When I was in school, I was one of those kids who hated gym class. I would purposely strike out during kickball so that I could return to the bench as soon as possible; I would let myself get hit when playing dodge ball rather than spend the energy swerving; and I always walked the mile during the annual presidential fitness test, linking arms with my best friend as we chatted about Growing Pains or our new Hilary Duff CD on our stroll. Athletically, I didn’t have a competitive bone in my body.
Competition in the classroom was a different story. I can still remember the rules to some of the games my teachers used in order to familiarize students with times tables, spelling or geography. There was Multiplication Basketball and Spelling Bee Races and Where in the World. Granted, these games didn’t have the Milton Bradley stamp of approval—and I’m pretty sure my teachers came up with the games (and the games’ names) themselves—but they succeeded in getting me pumped up about learning.
But is gamification—turning tasks not usually related to games into games—a good thing?
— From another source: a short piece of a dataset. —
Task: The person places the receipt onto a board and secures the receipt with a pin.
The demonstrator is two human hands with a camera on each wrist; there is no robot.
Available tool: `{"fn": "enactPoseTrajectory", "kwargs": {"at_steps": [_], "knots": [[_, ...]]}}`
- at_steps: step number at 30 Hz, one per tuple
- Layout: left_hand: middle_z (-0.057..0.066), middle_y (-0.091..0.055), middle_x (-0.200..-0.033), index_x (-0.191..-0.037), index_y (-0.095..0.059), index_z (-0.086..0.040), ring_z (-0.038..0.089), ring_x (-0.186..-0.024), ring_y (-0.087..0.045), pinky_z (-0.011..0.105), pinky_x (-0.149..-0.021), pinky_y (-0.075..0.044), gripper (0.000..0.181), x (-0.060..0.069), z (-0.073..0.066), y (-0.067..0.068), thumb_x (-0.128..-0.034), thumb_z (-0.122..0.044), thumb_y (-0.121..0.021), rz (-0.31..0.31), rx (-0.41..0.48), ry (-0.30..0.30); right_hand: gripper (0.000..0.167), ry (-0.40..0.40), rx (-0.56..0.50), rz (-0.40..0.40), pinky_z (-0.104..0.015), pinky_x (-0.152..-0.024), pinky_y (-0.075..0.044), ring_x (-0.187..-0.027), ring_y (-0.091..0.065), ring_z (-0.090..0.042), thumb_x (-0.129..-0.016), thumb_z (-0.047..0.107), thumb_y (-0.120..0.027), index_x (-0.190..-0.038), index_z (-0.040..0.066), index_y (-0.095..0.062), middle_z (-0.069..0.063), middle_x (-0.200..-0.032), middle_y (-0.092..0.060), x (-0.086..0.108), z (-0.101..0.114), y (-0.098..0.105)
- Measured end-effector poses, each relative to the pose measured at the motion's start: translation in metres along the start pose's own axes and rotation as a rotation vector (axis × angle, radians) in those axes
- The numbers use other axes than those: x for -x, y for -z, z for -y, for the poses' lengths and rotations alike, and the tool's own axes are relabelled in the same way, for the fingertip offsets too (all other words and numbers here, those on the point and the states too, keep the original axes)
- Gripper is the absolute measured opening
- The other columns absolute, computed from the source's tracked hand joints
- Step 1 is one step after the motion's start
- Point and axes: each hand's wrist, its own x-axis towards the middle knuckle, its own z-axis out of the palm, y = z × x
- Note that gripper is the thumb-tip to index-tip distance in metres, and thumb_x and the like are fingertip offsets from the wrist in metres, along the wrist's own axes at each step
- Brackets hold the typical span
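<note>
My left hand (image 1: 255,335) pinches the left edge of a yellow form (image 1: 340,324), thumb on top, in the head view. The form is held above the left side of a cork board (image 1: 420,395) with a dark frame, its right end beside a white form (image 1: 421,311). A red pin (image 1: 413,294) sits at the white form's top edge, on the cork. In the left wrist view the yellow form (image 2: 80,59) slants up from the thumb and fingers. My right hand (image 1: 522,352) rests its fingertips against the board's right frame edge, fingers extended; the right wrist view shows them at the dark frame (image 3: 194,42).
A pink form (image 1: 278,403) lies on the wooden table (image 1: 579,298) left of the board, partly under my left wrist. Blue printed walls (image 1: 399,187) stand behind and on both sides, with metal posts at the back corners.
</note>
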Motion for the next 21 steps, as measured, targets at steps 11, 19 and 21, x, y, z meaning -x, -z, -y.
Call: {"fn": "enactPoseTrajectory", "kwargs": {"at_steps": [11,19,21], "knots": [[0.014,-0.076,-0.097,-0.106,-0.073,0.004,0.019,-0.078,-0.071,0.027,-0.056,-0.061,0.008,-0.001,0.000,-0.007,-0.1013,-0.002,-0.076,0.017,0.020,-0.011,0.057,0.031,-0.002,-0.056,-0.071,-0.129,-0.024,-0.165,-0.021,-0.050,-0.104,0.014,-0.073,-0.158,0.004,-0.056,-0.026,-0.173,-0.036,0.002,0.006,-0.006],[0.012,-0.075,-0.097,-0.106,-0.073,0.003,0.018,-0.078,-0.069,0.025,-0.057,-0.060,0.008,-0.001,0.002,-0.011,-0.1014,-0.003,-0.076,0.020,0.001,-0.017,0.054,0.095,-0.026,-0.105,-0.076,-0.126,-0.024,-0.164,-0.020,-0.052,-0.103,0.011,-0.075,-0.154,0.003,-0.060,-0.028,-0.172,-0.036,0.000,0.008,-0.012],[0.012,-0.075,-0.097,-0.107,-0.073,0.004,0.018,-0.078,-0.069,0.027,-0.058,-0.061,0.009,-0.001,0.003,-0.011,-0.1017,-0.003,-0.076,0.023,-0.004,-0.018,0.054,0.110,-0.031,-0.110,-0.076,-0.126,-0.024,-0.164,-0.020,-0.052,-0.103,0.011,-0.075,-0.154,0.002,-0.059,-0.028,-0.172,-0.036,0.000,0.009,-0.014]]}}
On the one hand, what could be wrong with, as Slate writer Lindsey Tepe puts it, “making the mundane playful, individualizing learning, encouraging competition [and] rewarding progress”? When, according to a new study funded by the Bill & Melinda Gates Foundation, 47 percent of high-school dropouts “said a major reason for dropping out was because classes were not interesting,” maybe adding more entertaining competition to curricula is not a bad idea. On the other hand, shouldn’t we be instilling a passion for learning in children, rather than a passion for winning?
The incorporation of gamification in curricula has led educators to take a closer look beyond the competition and at the benefits of using games in the classroom. Games that have been around for centuries (e.g., chess, mancala and checkers) have stayed around because of their simple nature and the necessity of thought-inducing strategy. Unsurprisingly, these are the kinds of games that are good for the mind in the ways they encourage skills like problem solving, foresight and patience.
But these aren’t the only kinds of beneficial games out there. Interestingly, schools are now looking to incorporate video games into the classroom, as they have been found to have neurological advantages in how they improve peripheral vision and special reasoning skills (for other advantages, see one of our former blog posts). Sara Corbett, a New York Times Magazine contributor, discusses the use of digital games at the NYC public school Quest To Learn: “The principles are similar to those used in problem-based learning, a more established educational method in which students collaborate to tackle broad, open-ended problems, with a teacher providing guidance, though not necessarily a lot of instruction.” Video games seem to open up a whole other door to educational gamification.
Personally, when I tutor elementary school children, I use games like Math Hangman and Reading Races to get my students excited about the material. I think gamification is a useful combatant against boredom and definitely had an impact on making me a knowledgeable (albeit not physically fit) elementary-school student. If gamification can contribute to lowering that 47 percent of dropouts who leave because they’re not engaged, I say bring on a little more fun and games in the classroom.
Did You Know?
The game of chess was derived from Chatarung, a two-person Indian war game dating back to 600 CE. Persian traders brought the game to Europe around 1000 CE, where it spread and rose in popularity. Interestingly, the game at that time was much slower. Why? Because the queen’in today’s rules, the most powerful piece—was tied with the bishop for least valuable player. Sometime in the 1400s, the rules were changed, and the queen was given the power that we are familiar with today.
One of many famous chess aficionados was Benjamin Franklin. Franklin spent many hours not only playing chess, but also writing “The Morals of Chess and Diplomacy.” In the essay, the philosopher and inventor contends, “Several very valuable qualities of the Mind, useful in the course of human Life, are to be acquir’d or strengthened by it, so as to become habits, ready on all occasions.” Considering we still play the game hundreds of years later, it appears the child of Chatarung has stood the test of time.